Try it:
Copy out each line below in which the string "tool" appears.
═══ Data for the task
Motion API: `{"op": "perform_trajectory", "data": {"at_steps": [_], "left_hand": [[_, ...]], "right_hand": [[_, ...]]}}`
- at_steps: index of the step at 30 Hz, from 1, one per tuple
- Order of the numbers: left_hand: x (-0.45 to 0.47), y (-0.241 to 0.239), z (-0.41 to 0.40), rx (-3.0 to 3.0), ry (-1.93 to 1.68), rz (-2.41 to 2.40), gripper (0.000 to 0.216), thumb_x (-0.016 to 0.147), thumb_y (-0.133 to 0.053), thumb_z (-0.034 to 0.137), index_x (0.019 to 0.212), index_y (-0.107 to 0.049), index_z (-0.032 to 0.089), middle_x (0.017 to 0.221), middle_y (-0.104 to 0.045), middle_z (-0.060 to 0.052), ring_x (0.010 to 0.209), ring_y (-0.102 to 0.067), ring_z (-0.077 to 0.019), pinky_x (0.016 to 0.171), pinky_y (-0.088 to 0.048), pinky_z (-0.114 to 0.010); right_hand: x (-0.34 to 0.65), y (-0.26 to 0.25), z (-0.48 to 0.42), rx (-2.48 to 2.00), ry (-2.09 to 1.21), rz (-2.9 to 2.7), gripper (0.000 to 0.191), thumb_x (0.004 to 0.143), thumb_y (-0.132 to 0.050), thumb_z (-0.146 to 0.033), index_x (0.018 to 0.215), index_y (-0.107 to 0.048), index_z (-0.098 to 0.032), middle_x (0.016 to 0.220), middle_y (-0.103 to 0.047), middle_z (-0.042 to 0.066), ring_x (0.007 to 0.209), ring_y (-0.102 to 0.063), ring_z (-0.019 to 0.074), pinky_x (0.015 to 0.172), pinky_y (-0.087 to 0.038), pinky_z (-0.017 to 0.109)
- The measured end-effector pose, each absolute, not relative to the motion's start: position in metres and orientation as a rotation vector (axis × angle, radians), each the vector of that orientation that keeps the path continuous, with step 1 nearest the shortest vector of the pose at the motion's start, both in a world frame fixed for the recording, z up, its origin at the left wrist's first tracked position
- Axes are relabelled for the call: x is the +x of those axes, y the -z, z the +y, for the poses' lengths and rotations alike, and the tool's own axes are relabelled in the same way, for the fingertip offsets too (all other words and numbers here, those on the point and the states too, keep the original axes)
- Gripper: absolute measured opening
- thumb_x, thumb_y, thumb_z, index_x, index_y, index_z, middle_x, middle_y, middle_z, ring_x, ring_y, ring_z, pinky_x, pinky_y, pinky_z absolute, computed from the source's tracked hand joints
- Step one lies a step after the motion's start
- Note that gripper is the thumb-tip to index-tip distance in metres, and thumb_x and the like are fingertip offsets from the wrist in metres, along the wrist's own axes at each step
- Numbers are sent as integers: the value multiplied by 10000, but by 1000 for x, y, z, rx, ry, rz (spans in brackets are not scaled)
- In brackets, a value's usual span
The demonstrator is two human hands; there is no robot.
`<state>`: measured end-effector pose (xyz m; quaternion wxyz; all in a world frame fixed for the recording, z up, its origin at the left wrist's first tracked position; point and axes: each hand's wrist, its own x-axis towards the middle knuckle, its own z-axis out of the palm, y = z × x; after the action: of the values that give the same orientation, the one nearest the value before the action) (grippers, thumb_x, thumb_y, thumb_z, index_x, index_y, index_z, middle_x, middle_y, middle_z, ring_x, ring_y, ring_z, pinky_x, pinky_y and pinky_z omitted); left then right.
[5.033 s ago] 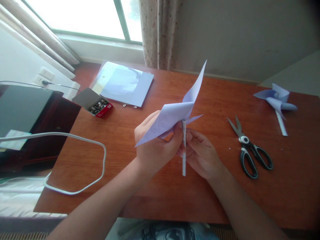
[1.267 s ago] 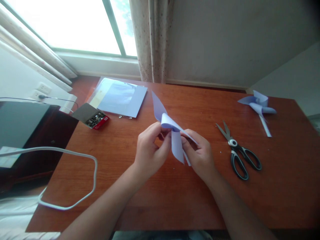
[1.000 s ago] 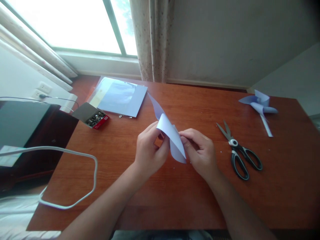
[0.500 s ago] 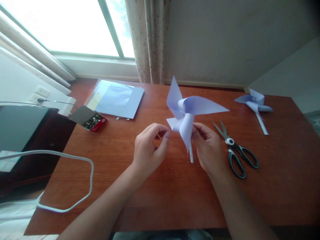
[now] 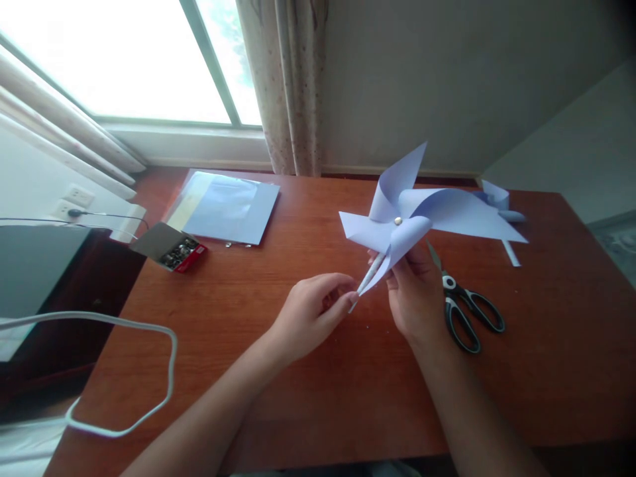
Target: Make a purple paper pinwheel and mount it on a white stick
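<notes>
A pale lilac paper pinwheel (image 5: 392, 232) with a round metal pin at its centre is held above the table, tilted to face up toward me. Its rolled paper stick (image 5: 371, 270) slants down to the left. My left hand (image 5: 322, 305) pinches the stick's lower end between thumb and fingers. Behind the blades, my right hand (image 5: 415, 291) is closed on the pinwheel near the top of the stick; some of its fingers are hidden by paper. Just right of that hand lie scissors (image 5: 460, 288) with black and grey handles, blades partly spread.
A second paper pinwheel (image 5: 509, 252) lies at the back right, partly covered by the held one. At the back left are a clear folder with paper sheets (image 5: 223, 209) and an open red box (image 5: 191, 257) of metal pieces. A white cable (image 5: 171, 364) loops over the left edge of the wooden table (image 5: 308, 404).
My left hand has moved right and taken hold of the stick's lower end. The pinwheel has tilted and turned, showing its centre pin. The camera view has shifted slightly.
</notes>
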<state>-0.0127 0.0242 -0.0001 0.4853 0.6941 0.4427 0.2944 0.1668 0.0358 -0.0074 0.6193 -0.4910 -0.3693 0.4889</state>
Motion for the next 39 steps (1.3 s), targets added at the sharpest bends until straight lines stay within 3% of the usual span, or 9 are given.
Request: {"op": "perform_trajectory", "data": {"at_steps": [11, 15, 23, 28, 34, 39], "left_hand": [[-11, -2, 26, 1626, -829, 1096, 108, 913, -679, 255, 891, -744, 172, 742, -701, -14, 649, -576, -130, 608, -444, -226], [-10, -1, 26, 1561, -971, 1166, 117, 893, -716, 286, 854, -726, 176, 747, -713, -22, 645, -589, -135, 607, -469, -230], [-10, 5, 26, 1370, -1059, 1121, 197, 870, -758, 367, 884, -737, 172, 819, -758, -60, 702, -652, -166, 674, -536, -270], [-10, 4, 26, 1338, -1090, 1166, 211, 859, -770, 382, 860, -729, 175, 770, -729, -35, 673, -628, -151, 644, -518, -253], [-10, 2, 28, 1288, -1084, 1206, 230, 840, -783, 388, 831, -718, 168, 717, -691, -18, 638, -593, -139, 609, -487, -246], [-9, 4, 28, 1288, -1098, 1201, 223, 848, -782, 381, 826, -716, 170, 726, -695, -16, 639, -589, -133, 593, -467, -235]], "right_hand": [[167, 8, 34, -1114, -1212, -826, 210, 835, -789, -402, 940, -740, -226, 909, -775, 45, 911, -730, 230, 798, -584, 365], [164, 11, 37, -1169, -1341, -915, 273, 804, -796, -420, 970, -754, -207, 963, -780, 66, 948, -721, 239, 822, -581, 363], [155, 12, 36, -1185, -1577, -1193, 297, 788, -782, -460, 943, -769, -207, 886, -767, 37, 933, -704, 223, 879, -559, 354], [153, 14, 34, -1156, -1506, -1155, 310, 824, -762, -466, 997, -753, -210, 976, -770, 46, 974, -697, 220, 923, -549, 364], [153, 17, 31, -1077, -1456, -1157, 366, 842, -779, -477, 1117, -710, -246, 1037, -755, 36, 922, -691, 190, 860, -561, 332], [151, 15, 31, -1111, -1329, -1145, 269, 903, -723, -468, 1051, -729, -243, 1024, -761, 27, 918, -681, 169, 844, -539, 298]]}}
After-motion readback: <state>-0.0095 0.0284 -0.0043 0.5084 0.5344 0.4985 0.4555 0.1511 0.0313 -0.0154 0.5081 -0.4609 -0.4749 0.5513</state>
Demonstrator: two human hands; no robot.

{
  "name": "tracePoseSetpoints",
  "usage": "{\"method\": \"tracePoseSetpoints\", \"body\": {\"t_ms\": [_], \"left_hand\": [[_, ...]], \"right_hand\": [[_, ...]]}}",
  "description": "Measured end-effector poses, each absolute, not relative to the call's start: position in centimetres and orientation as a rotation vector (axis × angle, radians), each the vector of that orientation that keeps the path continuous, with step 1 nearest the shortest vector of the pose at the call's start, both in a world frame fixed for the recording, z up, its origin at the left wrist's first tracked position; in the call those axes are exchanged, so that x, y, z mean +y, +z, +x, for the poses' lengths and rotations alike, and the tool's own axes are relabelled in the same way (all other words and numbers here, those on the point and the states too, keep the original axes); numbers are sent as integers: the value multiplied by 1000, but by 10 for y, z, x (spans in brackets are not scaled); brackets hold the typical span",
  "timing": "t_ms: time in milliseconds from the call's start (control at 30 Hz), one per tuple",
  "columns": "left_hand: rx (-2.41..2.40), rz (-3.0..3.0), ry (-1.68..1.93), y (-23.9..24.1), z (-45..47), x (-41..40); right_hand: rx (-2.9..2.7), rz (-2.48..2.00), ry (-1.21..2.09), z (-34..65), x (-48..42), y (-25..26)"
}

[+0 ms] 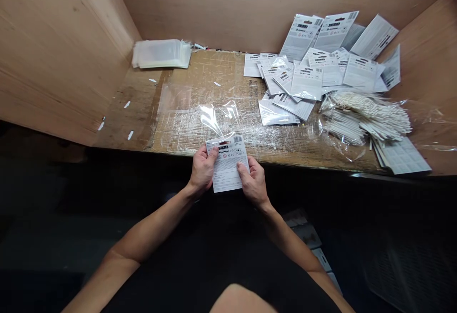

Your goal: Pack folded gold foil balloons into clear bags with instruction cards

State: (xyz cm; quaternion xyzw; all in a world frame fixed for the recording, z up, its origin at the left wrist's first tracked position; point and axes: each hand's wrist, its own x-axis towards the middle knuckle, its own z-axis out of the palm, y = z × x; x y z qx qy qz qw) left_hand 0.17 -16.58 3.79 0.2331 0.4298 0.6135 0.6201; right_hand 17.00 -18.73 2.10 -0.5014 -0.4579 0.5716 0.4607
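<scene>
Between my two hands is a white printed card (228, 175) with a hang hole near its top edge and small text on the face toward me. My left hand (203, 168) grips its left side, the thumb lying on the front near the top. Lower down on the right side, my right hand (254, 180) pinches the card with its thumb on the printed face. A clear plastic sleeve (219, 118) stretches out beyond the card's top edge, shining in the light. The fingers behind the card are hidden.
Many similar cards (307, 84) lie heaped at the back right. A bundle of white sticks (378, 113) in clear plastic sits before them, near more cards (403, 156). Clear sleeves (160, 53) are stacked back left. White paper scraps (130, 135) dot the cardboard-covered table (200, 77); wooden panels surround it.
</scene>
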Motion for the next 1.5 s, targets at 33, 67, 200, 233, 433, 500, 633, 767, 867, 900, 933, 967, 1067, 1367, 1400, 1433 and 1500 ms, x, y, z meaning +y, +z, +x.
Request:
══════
Written solution:
- Axes are relabelled for the call: x is the +x of those axes, y the -z, z the +y, for the poses' lengths and rotations alike, and the tool's own axes are relabelled in the same way, for the fingertip offsets too (all other words and numbers here, those on the point and the states too, keep the original axes)
  "description": "Measured end-effector poses, each absolute, not relative to the call's start: position in centimetres and orientation as a rotation vector (axis × angle, radians), each the vector of that orientation that keeps the path continuous, with step 1 nearest the shortest vector of the pose at the call's start, both in a world frame fixed for the recording, z up, its origin at the left wrist's first tracked position; in the call those axes are exchanged, so that x, y, z mean +y, +z, +x, for the poses' lengths and rotations alike, and the tool's own axes are relabelled in the same way (all other words and numbers here, those on the point and the states too, keep the original axes); numbers are sent as integers: the value multiplied by 1000, but by 10 for y, z, x (spans in brackets are not scaled); brackets hold the typical span",

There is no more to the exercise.